[Recorded data]
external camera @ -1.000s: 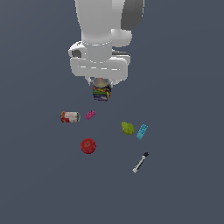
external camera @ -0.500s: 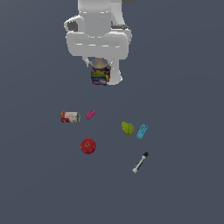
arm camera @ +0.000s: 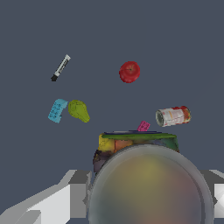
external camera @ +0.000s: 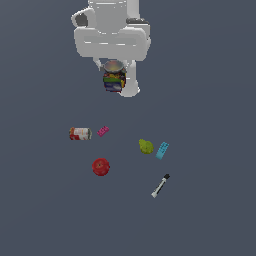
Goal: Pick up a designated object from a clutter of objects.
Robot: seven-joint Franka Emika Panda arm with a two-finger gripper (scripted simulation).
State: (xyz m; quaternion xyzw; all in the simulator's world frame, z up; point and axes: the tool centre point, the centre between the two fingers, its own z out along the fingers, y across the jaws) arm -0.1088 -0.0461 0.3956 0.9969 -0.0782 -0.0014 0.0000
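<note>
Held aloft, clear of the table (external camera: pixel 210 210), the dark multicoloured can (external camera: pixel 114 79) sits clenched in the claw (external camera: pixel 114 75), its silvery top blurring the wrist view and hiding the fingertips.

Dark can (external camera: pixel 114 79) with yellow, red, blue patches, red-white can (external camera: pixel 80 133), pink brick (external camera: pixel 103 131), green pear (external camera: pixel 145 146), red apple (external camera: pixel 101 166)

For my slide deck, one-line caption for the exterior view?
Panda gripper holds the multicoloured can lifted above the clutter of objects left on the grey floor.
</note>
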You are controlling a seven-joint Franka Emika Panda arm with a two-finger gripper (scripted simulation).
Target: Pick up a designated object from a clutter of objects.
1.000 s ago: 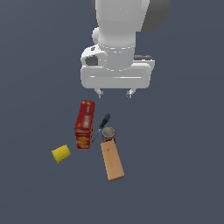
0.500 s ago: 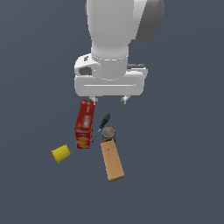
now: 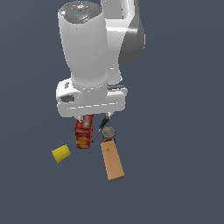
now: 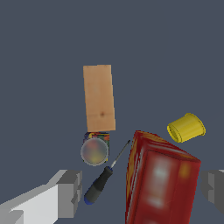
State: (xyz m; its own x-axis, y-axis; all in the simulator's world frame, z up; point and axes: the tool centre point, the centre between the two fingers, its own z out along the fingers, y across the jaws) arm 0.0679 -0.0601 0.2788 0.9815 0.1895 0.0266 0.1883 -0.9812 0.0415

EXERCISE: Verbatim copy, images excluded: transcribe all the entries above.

RESPONSE AREA:
external camera @ -1.000s: 
external camera @ -0.500s: 
arm camera @ +0.000s: 
external camera @ +0.000s: 
Goal: Pick up a designated object from a clutter of objects.
Robot: seven-joint Franka Emika Panda arm with a two-finger gripper (scripted simulation).
State: (xyz m; quaternion xyzw; all in the simulator's world frame, z up; point and axes: the tool centre point, the centre between the two fingers, its own z out along the fingers, y across the jaws) arm -0.1088 -0.0461 0.3956 0.9969 -0.0782 -0.0014 0.0000
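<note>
Held aloft, clear of the table (external camera: pixel 210 210), the dark multicoloured can (external camera: pixel 114 79) sits clenched in the claw (external camera: pixel 114 75), its silvery top blurring the wrist view and hiding the fingertips.

Dark can (external camera: pixel 114 79) with yellow, red, blue patches, red-white can (external camera: pixel 80 133), pink brick (external camera: pixel 103 131), green pear (external camera: pixel 145 146), red apple (external camera: pixel 101 166)

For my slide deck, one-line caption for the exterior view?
Panda gripper holds the multicoloured can lifted above the clutter of objects left on the grey floor.
</note>
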You are controlling a seven-joint Franka Emika Panda arm with a two-finger gripper (scripted simulation).
Target: Pick up a designated object from a clutter of objects.
1.000 s ago: 
0.500 s ago: 
now: 
now: 
State: (xyz m; its own x-axis, y-axis; all in the simulator's world frame, z up; point and axes: the tool centre point, the centre between the two fingers, its own z out along the fingers, y across the jaws) arm 0.0679 -0.0601 0.2788 0.9815 0.1895 0.0266 0.1883 -0.9812 0.0415

This answer is now finished.